【巨人】沢村が帰ってきた!1年ぶり1軍マウンドで最速153キロ「いい緊張感でした」

スポーツ報知
7回からマウンドに上がった沢村はMAX153キロをマークした(カメラ・中島 傑)

◆オープン戦 巨人8―1ヤクルト(4日・東京ドーム)

 巨人・沢村が力強い姿で帰ってきた。ヤクルトとのオープン戦(東京D)に7回から登板。最速153キロで1イニング打者3人無失点と快投した。全15球中13球が直球、うち12球が150キロ超え。昨年は3月4日のオープン戦・日本ハム戦(札幌D)で危険球退場以来、右肩痛で1軍登板なしに終わったが、ちょうど1年ぶりとなる1軍マウンドで完全復活をアピール。勝利の方程式入りが見えてきた。

 ファンの温かい拍手が、緊張をほぐしてくれたのかもしれない。7回、沢村の名前がコールされると、本拠地は大歓声に包まれた。様々な感情を胸にマウンドに上がると、思ったよりも自然体の自分がいた。「ちょうど1年ぶりで、深くこみ上げてくるものがあった。ガクガクに緊張するかなと思いましたが、全然普通の、いい緊張感でした」。ギアをマックスに上げ、完全復活ショーが幕を開けた。
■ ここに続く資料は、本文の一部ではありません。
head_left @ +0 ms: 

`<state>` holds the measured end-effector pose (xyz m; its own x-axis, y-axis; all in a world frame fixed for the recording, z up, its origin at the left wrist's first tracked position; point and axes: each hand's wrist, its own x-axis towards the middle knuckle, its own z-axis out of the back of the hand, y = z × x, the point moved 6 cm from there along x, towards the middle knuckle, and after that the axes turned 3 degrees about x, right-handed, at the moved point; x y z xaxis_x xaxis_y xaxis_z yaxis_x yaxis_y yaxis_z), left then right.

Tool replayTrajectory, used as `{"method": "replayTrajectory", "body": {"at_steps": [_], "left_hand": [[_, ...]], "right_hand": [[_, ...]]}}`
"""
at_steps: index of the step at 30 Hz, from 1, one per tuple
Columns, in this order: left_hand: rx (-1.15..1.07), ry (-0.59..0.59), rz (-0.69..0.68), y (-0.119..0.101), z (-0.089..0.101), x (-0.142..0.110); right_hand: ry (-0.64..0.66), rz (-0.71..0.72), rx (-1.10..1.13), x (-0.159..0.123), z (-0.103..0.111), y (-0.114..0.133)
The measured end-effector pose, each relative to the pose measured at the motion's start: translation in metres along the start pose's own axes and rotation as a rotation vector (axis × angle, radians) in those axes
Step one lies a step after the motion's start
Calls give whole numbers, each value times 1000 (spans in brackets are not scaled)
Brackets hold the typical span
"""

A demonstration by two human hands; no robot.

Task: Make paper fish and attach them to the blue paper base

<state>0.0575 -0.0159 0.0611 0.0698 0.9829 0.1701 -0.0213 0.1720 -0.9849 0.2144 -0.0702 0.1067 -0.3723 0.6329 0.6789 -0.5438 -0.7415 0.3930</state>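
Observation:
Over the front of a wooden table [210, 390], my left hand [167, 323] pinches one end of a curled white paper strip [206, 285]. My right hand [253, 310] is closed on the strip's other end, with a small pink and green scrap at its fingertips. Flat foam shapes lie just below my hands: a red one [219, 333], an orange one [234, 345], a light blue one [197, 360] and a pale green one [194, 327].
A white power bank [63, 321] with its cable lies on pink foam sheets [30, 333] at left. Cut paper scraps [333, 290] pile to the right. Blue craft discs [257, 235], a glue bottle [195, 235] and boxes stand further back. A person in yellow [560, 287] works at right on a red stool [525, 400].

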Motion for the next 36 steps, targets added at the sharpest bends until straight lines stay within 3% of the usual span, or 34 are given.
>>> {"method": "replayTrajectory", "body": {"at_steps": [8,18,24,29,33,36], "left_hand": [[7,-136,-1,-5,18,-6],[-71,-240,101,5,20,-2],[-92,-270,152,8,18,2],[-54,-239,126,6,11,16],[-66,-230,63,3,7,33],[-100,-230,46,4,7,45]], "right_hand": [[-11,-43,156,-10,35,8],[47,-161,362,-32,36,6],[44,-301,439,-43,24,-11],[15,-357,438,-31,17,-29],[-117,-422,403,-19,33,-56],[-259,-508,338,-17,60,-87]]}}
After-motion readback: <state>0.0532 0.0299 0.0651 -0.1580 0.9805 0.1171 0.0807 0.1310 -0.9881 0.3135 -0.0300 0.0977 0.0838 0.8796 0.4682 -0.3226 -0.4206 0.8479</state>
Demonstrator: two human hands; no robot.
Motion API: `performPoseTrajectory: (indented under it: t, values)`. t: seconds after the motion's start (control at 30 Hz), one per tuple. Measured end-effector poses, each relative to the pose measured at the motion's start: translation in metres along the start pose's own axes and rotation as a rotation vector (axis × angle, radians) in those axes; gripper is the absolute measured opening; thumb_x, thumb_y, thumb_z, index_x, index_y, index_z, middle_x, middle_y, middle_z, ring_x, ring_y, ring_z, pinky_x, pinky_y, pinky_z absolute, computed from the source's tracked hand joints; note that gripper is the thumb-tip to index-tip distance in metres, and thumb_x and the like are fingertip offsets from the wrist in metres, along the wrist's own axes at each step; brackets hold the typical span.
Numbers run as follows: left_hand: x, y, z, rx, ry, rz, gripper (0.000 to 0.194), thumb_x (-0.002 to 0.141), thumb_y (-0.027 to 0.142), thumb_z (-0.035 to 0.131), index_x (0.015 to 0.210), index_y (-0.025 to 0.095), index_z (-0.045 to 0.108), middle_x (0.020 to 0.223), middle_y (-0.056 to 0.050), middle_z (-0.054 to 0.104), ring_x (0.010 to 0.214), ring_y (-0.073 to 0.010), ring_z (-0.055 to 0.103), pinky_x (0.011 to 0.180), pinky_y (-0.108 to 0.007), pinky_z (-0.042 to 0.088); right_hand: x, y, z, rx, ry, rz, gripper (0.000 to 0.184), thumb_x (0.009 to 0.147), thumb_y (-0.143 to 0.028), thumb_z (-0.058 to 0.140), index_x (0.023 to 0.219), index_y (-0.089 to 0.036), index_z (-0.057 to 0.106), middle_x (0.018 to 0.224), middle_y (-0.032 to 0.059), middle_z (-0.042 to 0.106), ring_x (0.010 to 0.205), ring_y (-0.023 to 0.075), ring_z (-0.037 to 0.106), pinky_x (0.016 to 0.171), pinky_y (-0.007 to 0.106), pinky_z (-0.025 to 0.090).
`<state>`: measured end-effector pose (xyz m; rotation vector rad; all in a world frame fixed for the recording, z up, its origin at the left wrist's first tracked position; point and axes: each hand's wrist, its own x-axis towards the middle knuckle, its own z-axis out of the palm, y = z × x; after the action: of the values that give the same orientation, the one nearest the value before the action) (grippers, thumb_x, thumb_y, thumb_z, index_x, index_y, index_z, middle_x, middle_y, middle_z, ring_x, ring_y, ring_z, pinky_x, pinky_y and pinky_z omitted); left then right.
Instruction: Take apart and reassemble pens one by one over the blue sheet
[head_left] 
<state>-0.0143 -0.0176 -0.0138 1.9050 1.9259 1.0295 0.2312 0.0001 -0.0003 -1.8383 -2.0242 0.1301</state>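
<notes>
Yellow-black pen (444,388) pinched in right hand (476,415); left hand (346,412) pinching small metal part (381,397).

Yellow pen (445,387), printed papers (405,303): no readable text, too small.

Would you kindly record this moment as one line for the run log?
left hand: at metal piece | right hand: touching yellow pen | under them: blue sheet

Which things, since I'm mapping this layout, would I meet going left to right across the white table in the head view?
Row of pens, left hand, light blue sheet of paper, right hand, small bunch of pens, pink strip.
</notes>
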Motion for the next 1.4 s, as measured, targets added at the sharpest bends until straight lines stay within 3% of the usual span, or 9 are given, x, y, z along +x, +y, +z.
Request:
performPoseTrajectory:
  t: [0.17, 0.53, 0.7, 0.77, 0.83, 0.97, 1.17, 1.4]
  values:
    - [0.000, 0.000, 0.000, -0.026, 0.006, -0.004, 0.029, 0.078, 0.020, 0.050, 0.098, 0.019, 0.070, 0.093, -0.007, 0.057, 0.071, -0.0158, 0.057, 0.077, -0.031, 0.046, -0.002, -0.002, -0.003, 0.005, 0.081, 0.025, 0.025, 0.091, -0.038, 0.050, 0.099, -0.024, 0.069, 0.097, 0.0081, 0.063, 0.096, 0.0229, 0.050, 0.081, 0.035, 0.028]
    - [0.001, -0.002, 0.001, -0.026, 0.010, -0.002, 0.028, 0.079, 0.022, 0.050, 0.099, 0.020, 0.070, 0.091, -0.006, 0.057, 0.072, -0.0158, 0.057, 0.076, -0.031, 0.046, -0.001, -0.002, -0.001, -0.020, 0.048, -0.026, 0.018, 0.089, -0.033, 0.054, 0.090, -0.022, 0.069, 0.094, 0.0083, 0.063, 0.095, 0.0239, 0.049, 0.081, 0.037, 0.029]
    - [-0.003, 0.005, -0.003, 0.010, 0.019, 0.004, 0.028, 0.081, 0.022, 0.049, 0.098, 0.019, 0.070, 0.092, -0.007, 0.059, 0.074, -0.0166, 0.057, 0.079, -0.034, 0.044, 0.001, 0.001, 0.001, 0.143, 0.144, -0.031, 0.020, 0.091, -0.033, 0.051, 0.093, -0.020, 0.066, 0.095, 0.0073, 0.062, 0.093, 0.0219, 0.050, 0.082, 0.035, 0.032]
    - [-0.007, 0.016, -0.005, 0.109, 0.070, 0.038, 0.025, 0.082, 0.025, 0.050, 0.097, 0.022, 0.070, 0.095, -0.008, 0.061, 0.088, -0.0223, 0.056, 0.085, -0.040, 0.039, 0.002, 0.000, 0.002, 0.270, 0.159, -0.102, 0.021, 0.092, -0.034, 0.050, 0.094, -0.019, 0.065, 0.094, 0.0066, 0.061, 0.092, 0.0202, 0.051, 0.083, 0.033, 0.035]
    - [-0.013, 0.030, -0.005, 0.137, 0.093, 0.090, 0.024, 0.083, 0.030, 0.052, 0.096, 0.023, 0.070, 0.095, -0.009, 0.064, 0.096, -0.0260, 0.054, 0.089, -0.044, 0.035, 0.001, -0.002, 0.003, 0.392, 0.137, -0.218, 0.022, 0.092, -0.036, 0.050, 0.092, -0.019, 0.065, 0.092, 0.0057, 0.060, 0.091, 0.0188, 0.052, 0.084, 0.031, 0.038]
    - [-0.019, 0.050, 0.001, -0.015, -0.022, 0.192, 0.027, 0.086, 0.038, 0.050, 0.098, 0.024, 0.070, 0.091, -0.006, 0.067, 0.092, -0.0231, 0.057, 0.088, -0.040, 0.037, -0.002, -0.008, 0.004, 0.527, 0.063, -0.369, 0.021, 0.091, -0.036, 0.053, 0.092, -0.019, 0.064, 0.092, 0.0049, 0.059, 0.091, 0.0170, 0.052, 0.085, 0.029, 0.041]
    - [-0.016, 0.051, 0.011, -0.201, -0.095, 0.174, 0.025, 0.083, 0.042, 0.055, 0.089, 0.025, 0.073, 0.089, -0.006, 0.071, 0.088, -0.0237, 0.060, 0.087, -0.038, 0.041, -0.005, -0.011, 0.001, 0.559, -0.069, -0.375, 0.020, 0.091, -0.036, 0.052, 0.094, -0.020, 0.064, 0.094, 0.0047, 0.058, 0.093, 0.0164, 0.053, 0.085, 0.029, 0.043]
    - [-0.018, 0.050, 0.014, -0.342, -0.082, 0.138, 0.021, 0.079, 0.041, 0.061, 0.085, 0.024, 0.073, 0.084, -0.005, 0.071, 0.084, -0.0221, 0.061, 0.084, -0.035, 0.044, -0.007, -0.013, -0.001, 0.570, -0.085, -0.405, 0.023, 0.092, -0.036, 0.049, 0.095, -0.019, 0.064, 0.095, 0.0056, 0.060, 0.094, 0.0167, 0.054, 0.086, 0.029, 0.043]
 先頭・畠山への初球、152キロで場内の空気を変えた。全5球直球で右飛に抑えると、続く山崎は内角153キロで空振り三振。中村も直球で押して遊ゴロに打ち取った。全15球中12球が150キロ超えで、圧巻の3人斬りだ。「1年ぶりで、力むな、と思っても無理なので、今日は力み倒していこうと」。力を入れる中で、制球が安定したことも大きな収穫だった。

 16年にセーブ王を獲得したが、昨年3月4日の日本ハム戦で1球危険球退場。以来、右肩痛のため1軍登板なしに終わった。長期のリハビリ。「過去を振り返っても仕方ない。後輩は自分の姿を見ているので」と弱音や愚痴を絶対に吐かないと決め、毎朝7時前後にG球場入りした。早朝から体のケアやトレーニングを行い若手に背中で示した。

 昨秋に右肩は完治していたが、今キャンプは2軍。リハビリ以外では、プロで初めて2月の1か月をファームで過ごした。「ただやみくもに投げるだけじゃダメ。考えてやっていかないと」と柔軟な発想で、力任せではなく、効率良く力を球に伝える体の使い方を研究。小谷投手コーチの指導も受け「力感を出さず、キャッチボールのような感覚で速く、強い球を投げる」という理想のフォームを確立した。本来の力強い球威と制球力も向上し、進化した。

 この日の好投で、今後も1軍帯同が決まった。現状、「勝利の方程式」はマシソンとカミネロだけ。ここに沢村が入り、層が厚くなる。「マシソン、カミネロの2人は決まっている―というのは新聞報道を見て知っています。その前に入れるようにアピールしていきたい」。さらにこう、続けた。

 「恩返しというのは優勝した中で成績を残して初めて言えることですが、今まで携わってくださった方に感謝しています。今後も皆様にサポートしていただきながら前に進みたいです」

 前向きに苦悩を乗り越えてきた剛腕が、完全体で帰ってきた。(片岡 優帆)

 ◆巨人のリリーフ事情 現状、勝ちパターンとして首脳陣が計算しているのは外国人枠の使い方を抜きにして、マシソンとカミネロの2人だけ。田原、篠原、育成の高木京がアピールしているが、池田、西村、山口鉄がコンディション不良のため3軍調整中で、戸根もファームに降格。「7回の男」が不在で、ブルペン整備が課題になっている。ここに実績も経験も十分の沢村が加わることで、厚みが増す。